The GPL cannot possibly require a software author to distribute a
hardware crack with their software or be in violation of the GPL.
Distributing a crack for TPM's is distributing an infringement device
and as such is illegal under US law. Even if the GPL were to be modified
to mandate what is technically near impossible to a software vendor to
achieve, even this layperson knows that contracts that require illegal
acts are unenforceable. Note that I am not referring to acts that might
be illegal in the future under the Hollings bill. Doing the above is
illegal today.

The GPL might be modified to require that the application vendor do
whatever is necessary for a user to utilize an application in the way
the user deems fit (i.e. in privileged mode), but that would put the GPL
into very dangerous, and I believe thoroughly undesirable, territory.
With such modifications, the hypothetical new GPL would mandate, to use
Richard Stallman's terminology, not just freedom of speech, but free
beer as well. That has never been the intend of the GPL.

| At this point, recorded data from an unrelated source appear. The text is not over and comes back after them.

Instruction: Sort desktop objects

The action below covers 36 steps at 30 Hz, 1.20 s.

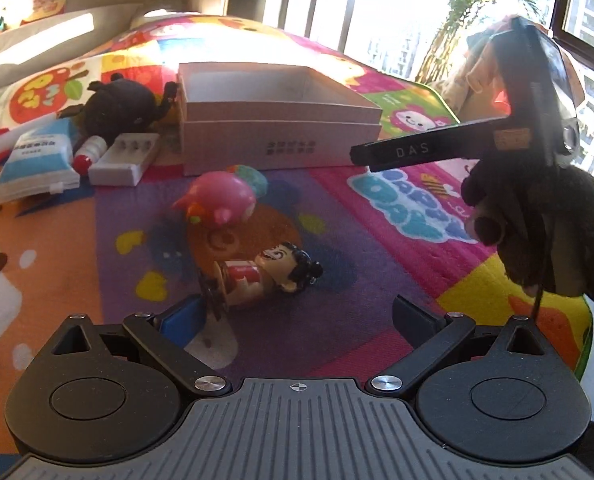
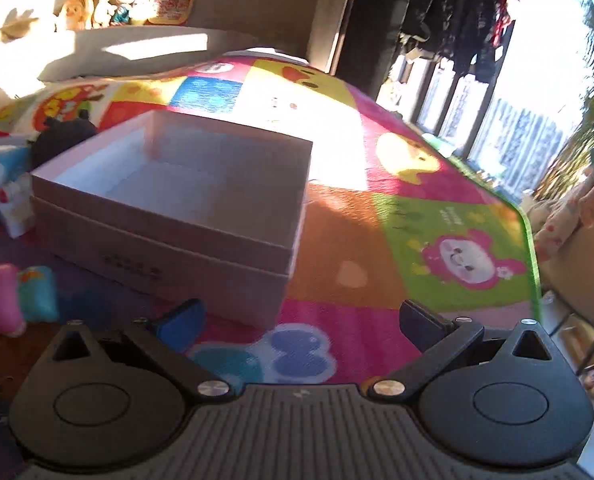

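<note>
While both my jaws stand open and empty, item: doll figure (image 1: 271, 276), lying mid-mat (image 1: 377, 240); left gripper (image 1: 297, 312) should straddle its body, then lift to box (image 1: 281, 120).

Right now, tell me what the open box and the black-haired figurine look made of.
Open box: looks like rigid cardboard, matte pale pink, with crisp folded edges and small printed marks on the front. Black-haired figurine: probably hard plastic, since its hair and face show glossy highlights.

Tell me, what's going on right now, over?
Both tongs open, holding nothing. Left tongs low over doll figure lying on mat. Right tongs facing empty box. Nothing blocking.
</note>
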Available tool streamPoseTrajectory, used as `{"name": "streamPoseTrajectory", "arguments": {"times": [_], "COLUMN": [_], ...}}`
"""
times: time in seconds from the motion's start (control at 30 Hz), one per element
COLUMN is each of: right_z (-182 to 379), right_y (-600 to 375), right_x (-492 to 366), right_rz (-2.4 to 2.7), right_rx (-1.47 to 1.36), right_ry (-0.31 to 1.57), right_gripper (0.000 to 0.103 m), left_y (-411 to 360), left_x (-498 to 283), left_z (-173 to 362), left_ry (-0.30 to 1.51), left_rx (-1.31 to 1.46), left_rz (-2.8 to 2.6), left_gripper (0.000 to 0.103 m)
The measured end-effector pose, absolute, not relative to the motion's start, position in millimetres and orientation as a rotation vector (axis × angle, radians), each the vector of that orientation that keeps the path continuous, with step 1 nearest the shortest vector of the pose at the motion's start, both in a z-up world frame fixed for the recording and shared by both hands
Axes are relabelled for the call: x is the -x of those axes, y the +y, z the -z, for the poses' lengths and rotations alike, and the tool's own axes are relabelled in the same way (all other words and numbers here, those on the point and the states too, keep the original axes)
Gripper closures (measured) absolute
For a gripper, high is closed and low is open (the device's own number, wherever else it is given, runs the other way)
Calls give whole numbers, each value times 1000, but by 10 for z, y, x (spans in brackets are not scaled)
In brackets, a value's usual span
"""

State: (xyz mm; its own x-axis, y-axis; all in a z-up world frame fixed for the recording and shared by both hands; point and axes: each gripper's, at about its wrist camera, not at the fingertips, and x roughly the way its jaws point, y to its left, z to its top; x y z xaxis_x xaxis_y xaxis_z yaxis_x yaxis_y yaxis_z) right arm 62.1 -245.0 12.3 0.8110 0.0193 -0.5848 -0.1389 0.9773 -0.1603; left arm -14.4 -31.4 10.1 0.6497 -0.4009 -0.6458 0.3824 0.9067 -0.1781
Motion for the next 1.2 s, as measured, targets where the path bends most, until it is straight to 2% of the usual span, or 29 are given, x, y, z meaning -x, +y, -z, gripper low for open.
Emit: {"name": "streamPoseTrajectory", "arguments": {"times": [0.4, 0.57, 0.73, 0.97, 1.07, 1.2], "right_z": [-224, -220, -153, -263, -274, -270], "right_y": [-2697, -2632, -2648, -2922, -2949, -2916], "right_x": [-170, 30, 172, 212, 234, 282], "right_rz": [-174, -285, -278, -182, -187, -263], "right_rx": [76, 142, 153, 106, 103, 95], "right_ry": [655, 663, 670, 635, 627, 632], "right_gripper": [0, 0, 0, 0, 0, 0], "left_y": [-563, -469, -409, -756, -896, -789], "left_x": [218, 204, 66, 34, 193, 300], "left_z": [-182, -161, -125, -106, -122, -149], "left_ry": [746, 764, 782, 802, 794, 766], "left_rx": [100, 36, 85, 108, 60, -33], "left_rz": [709, 550, 529, 708, 818, 700], "left_gripper": [1, 1, 1, 1, 1, 1]}}
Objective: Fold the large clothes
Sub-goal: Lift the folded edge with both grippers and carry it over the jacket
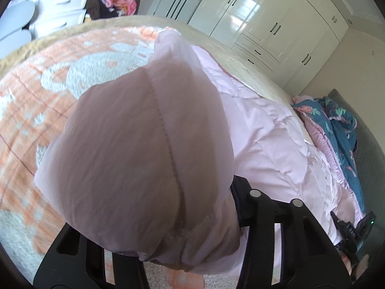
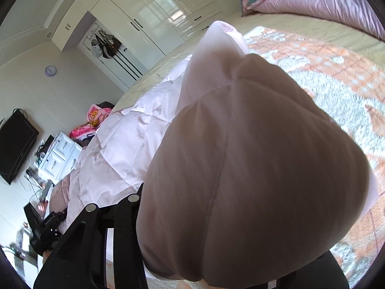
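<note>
A pale pink quilted padded coat (image 1: 264,125) lies across the bed, one end in each view. In the left wrist view a puffy fold of it bulges up between the black fingers (image 1: 243,207) and hides the tips. My left gripper (image 1: 154,216) is shut on that fold. The right wrist view shows the same at the other end: my right gripper (image 2: 216,216) is shut on a thick bunch of the coat (image 2: 125,139), with one finger (image 2: 130,207) showing at its left. Each view shows the other gripper's black housing (image 1: 349,231) (image 2: 45,228) low at the coat's far end.
The coat rests on an orange and white patterned blanket (image 1: 60,77) (image 2: 324,77) over the bed. A folded teal floral quilt (image 1: 336,125) (image 2: 300,0) lies at the bed's head. White wardrobes (image 1: 264,19), a white dresser (image 1: 60,4) and a wall television (image 2: 14,144) stand around.
</note>
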The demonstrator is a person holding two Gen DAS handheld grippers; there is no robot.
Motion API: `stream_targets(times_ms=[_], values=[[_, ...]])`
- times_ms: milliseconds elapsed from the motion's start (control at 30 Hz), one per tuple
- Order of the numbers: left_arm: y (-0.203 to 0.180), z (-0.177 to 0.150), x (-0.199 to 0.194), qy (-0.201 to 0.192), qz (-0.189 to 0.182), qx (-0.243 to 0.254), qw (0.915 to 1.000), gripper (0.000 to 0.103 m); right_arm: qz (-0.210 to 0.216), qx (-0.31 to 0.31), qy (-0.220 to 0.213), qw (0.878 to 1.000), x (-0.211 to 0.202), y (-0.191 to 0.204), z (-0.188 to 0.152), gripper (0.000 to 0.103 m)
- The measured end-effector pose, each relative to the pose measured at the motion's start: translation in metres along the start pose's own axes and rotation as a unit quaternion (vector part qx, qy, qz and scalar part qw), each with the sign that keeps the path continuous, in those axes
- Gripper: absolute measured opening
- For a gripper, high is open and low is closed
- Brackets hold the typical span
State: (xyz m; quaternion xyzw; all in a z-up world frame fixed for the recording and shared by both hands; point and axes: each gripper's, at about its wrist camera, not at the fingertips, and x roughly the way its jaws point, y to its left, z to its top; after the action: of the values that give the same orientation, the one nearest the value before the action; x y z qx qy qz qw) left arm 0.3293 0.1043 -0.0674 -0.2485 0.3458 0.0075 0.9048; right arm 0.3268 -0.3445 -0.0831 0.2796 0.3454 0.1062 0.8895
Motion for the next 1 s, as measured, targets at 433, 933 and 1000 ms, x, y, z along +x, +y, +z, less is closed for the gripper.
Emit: stream_targets(times_ms=[433,933,1000], values=[[-0.019,0.005,-0.031,-0.026,-0.003,0.028,0.9992,0.032,-0.007,-0.067,-0.026,0.997,-0.021,0.028,0.003,0.032],[-0.028,-0.008,-0.092,-0.049,-0.007,0.068,0.9965,0.032,0.001,-0.127,-0.041,0.991,-0.077,0.061,-0.021,0.031],[-0.027,-0.014,-0.102,-0.049,-0.006,0.068,0.9964,0.032,0.002,-0.13,-0.043,0.991,-0.085,0.067,-0.028,0.03]])
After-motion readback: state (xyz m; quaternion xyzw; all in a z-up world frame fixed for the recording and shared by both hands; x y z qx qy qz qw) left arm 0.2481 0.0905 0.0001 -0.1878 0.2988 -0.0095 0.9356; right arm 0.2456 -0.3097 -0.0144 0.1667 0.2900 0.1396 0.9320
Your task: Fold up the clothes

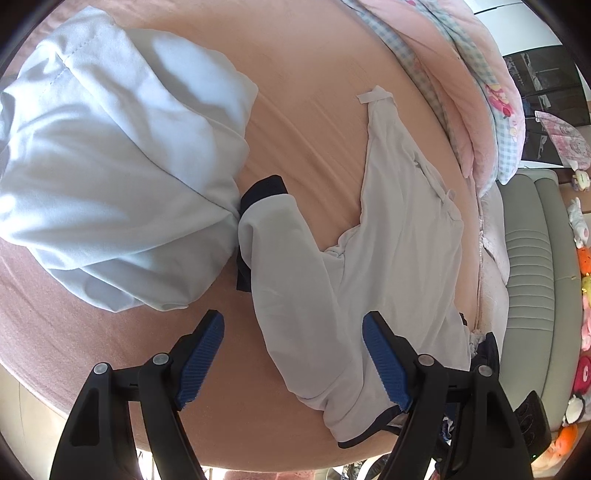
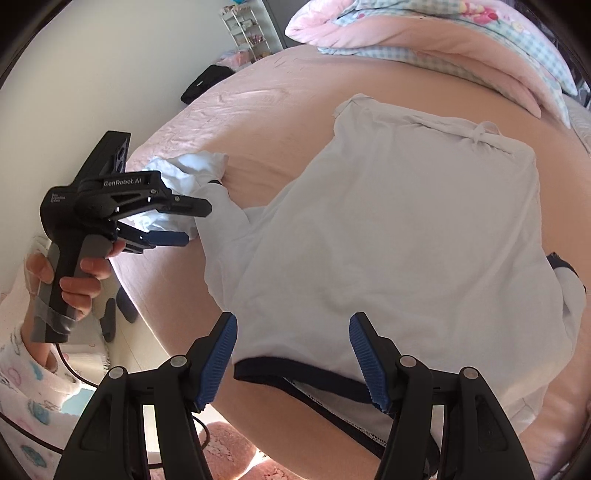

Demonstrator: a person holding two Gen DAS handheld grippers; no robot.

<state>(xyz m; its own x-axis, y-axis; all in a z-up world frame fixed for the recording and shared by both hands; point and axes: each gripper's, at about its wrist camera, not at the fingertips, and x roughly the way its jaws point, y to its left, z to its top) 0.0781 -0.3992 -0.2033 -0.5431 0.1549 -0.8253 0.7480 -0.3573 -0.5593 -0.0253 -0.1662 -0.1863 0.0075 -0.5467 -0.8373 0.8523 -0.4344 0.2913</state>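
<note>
A white shirt (image 1: 399, 229) with navy trim lies spread on the pink bed sheet (image 1: 314, 74). Its sleeve, ending in a navy cuff (image 1: 266, 188), runs between the fingers of my left gripper (image 1: 293, 325), which is open just above it. A crumpled pale blue garment (image 1: 110, 166) lies to the left, touching the cuff. In the right wrist view the shirt (image 2: 388, 229) fills the middle, its navy hem (image 2: 295, 373) nearest. My right gripper (image 2: 291, 325) hangs open over that hem. The left gripper (image 2: 195, 221) shows at the left, open over the sleeve.
A pink and checked quilt (image 2: 424, 33) is bunched at the bed's far side. A grey padded headboard (image 1: 532, 258) and plush toys (image 1: 583, 258) lie to the right. A black item (image 2: 205, 85) sits at the bed's far edge. A hand (image 2: 81, 280) holds the left gripper.
</note>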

Furthermore, the certs required to run the OS or application will in may
cases be issued by a party other than the application author or vendor.
To continue using Richard's terminology, to cover this case the GPL
would need to be rewritten to mandate that a third-party provide the
free beer.

I will leave it to the attorneys on this list to elucidate on the legal
deficiencies of such a hypothetical contract, since I am not an attorney
I will simply state that I sincerely doubt such contract would hold up
in litigation.

Of course I do not believe the FSF would make such changes. Which gets
us back to Ross's point that the TCPA threatens the core of the GPL,
from which this discussion started. For completeness I would like to
state that I have no personal stake in the continued enforceability of
the GPL, being a long-time supporter of the BSD licensing scheme myself.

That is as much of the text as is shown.